Because Task A has not yet cleared its ->trc_reader_nesting
counter, this function sees that Task A is still within its
read-side critical section. This function therefore sets the
->trc_reader_nesting.b.need_qs flag, AKA the .need_qs flag.
Except that Task A has already checked the .need_qs flag, which
is part of the ->trc_reader_special.s flag. The .need_qs flag
therefore remains set until Task A's next rcu_read_unlock_trace().
o Task A now invokes synchronize_rcu_tasks_trace(), which cannot
start a new grace period until the current grace period completes.
And thus cannot return until after that time.
But Task A's .need_qs flag is still set, which prevents the current
grace period from completing.

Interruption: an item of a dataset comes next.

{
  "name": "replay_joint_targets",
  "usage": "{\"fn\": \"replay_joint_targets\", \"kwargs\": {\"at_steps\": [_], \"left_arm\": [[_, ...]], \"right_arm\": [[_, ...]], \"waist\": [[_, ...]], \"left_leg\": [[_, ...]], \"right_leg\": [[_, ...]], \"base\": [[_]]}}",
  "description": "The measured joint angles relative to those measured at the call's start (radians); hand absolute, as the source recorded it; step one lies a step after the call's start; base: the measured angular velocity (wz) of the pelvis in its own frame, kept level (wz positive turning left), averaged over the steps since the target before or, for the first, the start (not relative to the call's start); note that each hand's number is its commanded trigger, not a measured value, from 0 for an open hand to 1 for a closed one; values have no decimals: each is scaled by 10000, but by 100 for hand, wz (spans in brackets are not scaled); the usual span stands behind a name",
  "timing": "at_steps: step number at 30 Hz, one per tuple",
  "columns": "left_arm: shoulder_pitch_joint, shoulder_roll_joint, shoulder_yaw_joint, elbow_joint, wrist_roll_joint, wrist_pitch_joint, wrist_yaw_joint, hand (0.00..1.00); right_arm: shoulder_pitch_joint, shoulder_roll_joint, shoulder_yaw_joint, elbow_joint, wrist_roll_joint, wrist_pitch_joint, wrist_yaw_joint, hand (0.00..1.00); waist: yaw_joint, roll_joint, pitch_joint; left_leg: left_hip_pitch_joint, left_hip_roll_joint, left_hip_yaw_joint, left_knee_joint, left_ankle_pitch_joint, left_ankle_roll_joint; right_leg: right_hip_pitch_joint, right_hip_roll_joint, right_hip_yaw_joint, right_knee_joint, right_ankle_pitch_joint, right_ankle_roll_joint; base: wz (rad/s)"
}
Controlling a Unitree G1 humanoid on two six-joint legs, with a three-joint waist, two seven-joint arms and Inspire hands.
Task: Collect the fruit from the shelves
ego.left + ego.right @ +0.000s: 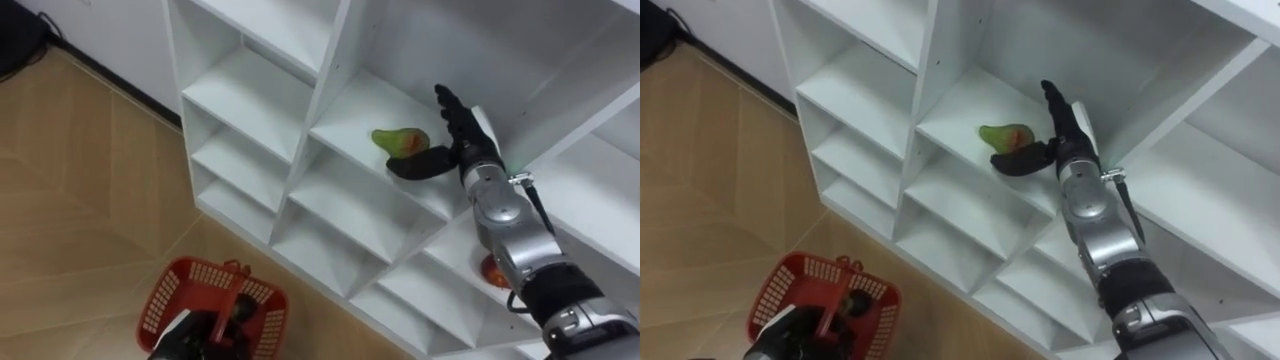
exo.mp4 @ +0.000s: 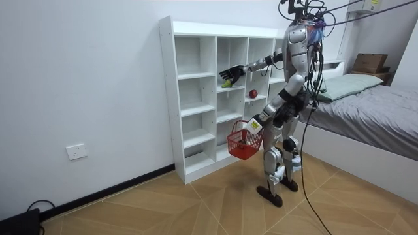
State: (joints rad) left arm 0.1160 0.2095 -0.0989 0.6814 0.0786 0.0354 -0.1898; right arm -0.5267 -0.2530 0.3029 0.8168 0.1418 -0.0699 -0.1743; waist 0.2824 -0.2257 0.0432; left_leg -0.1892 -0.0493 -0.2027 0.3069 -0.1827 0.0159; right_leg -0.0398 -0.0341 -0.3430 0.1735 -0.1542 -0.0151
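A green fruit with a red blush [image 1: 400, 141] lies in a middle compartment of the white shelf unit [image 1: 303, 130]. My right hand [image 1: 458, 128] reaches into that compartment, open, with fingers straight beside the fruit and the thumb stretched out just in front of it. A red fruit [image 1: 493, 270] sits one compartment lower to the right, partly hidden by my forearm. My left hand [image 1: 212, 332] is low at the left, shut on the handle of a red mesh basket [image 1: 165, 295]. In the room view I stand facing the shelf unit [image 2: 209, 98], basket [image 2: 243, 142] at hip height.
Wooden floor [image 1: 80, 200] spreads left of the shelf unit. In the room view a bed [image 2: 372, 111] stands close behind me on the room view's right, with a cardboard box [image 2: 369, 62] beyond it. Other compartments look bare.
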Motion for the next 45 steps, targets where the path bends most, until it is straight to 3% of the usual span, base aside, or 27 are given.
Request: {"fn": "replay_joint_targets", "kwargs": {"at_steps": [24, 35, 36, 37, 38, 39, 41, 42, 43, 45], "left_arm": [[-171, -15, -233, 54, -9, 21, -8, 100], [-348, -12, -874, 57, -17, 26, -5, 100], [-351, -11, -924, 57, -16, 26, -7, 100], [-352, -24, -930, 71, -17, 26, -14, 100], [-352, -27, -930, 81, -17, 26, -16, 100], [-352, -27, -928, 98, -17, 25, -21, 100], [-362, -25, -928, 138, -20, 26, -20, 100], [-371, -31, -928, 180, -29, 26, -20, 100], [-368, -42, -929, 189, -31, 26, -19, 100], [-375, -55, -930, 192, -32, 25, -19, 100]], "right_arm": [[-160, 0, 3, 113, -322, -41, 128, 0], [-312, 0, 69, 220, -294, -62, -144, 1], [-315, 0, 71, 227, -296, -62, -162, 5], [-315, 0, 71, 226, -292, -62, -166, 22], [-315, 0, 71, 226, -294, -62, -166, 29], [-316, 0, 71, 225, -293, -62, -176, 51], [-340, -1, 71, 225, -291, -62, -252, 68], [-366, 0, 71, 225, -292, -62, -346, 89], [-403, -1, 68, 225, -298, -63, -469, 100], [-450, -1, 59, 225, -294, -121, -634, 100]], "waist": [[-1, 111, -26], [-7, 450, -29], [-7, 453, -30], [-16, 454, -30], [-16, 455, -30], [-18, 458, -31], [-15, 459, -32], [-12, 461, -33], [-22, 463, -34], [-21, 466, -38]], "left_leg": [[-458, 25, -50, 11, 147, -70], [-454, 24, -71, -60, 219, -93], [-462, 24, -90, -60, 226, -99], [-471, 22, -104, -56, 230, -105], [-475, 22, -107, -52, 230, -105], [-487, 22, -114, -45, 231, -107], [-495, 18, -122, -45, 238, -109], [-495, 18, -122, -45, 241, -108], [-510, 17, -128, -43, 244, -110], [-550, 15, -133, -42, 259, -115]], "right_leg": [[-495, 3, -74, 140, 46, -74], [-511, -1, -109, 137, 61, -94], [-515, 1, -127, 139, 61, -96], [-516, 5, -132, 140, 62, -98], [-518, 5, -135, 141, 63, -98], [-523, 7, -138, 142, 64, -100], [-529, 7, -140, 143, 66, -103], [-533, 7, -140, 144, 67, -106], [-547, 7, -139, 145, 68, -107], [-602, 7, -137, 159, 75, -118]], "base": [[0], [0], [4], [4], [0], [0], [0], [0], [0], [0]]}}
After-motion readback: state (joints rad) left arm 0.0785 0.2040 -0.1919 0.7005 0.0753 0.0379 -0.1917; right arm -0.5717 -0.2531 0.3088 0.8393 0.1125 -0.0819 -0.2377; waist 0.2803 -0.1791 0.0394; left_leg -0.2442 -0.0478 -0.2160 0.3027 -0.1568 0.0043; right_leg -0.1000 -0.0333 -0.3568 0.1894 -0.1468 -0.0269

And because Task A is blocked, it
will never execute rcu_read_unlock_trace() until its call to
synchronize_rcu_tasks_trace() returns.
We are therefore deadlocked.
This race is improbable, but 80 hours of rcutorture made it happen twice.
The race was possible before the grace-period speedup, but roughly 50x
less probable. Several thousand hours of rcutorture would have been
necessary to have a reasonable chance of making this happen before this
50x speedup.
This commit therefore eliminates this deadlock by setting
->trc_reader_nesting to a large negative number before checking the
.need_qs and zeroing (or decrementing with respect to its initial
value) ->trc_reader_nesting. For its part, the IPI handler's
trc_read_check_handler() function adds a check for negative values,
deferring evaluation of the task in this case. Taken together, these
changes avoid this deadlock scenario.
Fixes: 276c410448db ("rcu-tasks: Split ->trc_reader_need_end")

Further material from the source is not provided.